**What the task asks:**
Copy out the lines of the records below, and only those lines, from the one with "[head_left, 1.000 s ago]" through the one with "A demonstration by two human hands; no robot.", exactly as they appear.

[[ Supplied data open ]]

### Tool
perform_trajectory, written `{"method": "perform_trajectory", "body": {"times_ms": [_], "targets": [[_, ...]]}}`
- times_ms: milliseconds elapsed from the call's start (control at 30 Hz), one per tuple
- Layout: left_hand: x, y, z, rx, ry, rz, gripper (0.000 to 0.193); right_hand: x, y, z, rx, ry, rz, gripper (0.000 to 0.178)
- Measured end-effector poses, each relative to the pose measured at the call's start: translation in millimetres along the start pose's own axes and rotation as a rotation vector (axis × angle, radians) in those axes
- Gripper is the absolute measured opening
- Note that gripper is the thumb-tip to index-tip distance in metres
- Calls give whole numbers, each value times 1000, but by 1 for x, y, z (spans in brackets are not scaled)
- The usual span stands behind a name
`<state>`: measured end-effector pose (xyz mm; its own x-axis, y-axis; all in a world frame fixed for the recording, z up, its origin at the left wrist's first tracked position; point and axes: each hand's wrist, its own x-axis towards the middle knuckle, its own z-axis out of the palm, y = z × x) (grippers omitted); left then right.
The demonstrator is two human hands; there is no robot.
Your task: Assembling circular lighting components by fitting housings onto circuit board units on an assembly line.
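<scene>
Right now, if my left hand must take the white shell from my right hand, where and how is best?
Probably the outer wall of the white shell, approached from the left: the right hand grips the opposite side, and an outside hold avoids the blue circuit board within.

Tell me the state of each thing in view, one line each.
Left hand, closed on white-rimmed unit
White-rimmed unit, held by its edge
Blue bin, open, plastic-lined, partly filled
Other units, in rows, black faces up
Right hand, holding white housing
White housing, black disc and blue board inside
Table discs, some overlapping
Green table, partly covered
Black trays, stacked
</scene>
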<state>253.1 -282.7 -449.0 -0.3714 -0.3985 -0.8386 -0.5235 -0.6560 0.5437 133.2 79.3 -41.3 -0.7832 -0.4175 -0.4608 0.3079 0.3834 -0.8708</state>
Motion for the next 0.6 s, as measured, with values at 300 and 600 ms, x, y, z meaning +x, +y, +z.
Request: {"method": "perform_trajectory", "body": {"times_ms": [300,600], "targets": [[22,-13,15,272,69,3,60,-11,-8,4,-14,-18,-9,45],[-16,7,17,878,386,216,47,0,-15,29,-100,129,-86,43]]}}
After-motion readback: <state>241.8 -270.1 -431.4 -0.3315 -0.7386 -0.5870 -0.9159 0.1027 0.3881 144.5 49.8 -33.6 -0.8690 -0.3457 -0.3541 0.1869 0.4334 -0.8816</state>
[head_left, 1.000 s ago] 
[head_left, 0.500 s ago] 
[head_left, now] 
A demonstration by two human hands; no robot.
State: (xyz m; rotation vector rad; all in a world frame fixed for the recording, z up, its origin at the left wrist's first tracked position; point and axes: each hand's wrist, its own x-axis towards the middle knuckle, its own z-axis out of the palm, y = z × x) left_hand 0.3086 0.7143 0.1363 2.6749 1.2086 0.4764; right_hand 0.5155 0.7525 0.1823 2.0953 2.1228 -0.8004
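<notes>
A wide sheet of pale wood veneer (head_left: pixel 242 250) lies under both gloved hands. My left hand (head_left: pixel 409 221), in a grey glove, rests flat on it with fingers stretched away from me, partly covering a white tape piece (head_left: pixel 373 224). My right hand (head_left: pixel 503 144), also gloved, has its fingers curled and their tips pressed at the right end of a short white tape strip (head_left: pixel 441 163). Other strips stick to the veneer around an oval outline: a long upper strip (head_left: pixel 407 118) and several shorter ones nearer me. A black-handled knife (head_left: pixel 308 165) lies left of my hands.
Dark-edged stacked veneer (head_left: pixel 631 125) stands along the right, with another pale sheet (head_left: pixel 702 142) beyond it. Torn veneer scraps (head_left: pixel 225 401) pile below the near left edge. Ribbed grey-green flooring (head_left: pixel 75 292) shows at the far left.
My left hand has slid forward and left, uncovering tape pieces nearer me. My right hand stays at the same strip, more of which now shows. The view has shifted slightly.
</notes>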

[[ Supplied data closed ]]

**Output for this exercise:**
[head_left, 1.000 s ago] 
[head_left, 0.500 s ago] 
[head_left, now] 
A demonstration by two human hands; no robot.

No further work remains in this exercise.